INFORMATION SHOWN —
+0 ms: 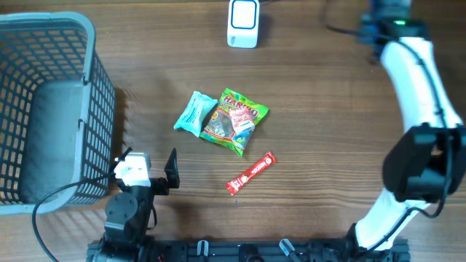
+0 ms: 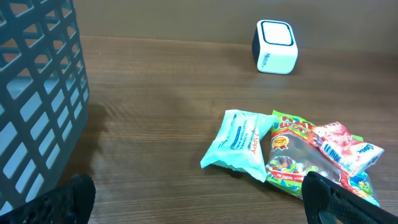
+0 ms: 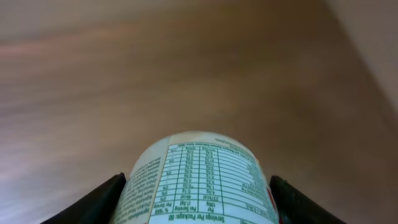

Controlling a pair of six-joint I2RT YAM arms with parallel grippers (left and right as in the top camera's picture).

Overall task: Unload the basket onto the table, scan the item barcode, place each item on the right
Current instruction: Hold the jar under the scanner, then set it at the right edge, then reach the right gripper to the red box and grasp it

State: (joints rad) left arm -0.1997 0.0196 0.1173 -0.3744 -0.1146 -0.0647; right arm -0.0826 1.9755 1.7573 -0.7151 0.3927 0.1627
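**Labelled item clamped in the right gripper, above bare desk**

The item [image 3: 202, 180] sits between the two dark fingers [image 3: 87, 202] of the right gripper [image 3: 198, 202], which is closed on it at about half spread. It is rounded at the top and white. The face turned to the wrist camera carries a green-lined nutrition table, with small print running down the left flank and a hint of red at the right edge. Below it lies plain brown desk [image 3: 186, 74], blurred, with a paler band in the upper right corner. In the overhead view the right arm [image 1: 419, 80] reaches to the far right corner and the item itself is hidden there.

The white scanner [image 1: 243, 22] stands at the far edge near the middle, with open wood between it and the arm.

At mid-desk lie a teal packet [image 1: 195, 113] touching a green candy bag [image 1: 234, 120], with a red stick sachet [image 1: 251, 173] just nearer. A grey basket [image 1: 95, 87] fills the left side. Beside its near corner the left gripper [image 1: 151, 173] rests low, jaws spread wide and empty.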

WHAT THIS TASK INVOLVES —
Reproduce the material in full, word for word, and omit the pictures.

EXPECTED ANSWER —
+0 ms: 
+0 ms: 
+0 ms: 

Controlling a pair of six-joint I2RT YAM arms with parallel grippers (left and right as in the top camera's picture).

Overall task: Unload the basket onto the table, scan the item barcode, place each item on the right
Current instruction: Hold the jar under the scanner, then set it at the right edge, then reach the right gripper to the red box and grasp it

State: (joints rad) left arm -0.1997 0.0196 0.1173 -0.3744 -0.1146 -0.0647; right arm -0.0826 1.9755 1.7573 -0.7151 0.3927 0.1627
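**Labelled item clamped in the right gripper, above bare desk**

The item [image 3: 202, 180] sits between the two dark fingers [image 3: 87, 202] of the right gripper [image 3: 198, 202], which is closed on it at about half spread. It is rounded at the top and white. The face turned to the wrist camera carries a green-lined nutrition table, with small print running down the left flank and a hint of red at the right edge. Below it lies plain brown desk [image 3: 186, 74], blurred, with a paler band in the upper right corner. In the overhead view the right arm [image 1: 419, 80] reaches to the far right corner and the item itself is hidden there.

The white scanner [image 1: 243, 22] stands at the far edge near the middle, with open wood between it and the arm.

At mid-desk lie a teal packet [image 1: 195, 113] touching a green candy bag [image 1: 234, 120], with a red stick sachet [image 1: 251, 173] just nearer. A grey basket [image 1: 95, 87] fills the left side. Beside its near corner the left gripper [image 1: 151, 173] rests low, jaws spread wide and empty.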

The exercise is now done.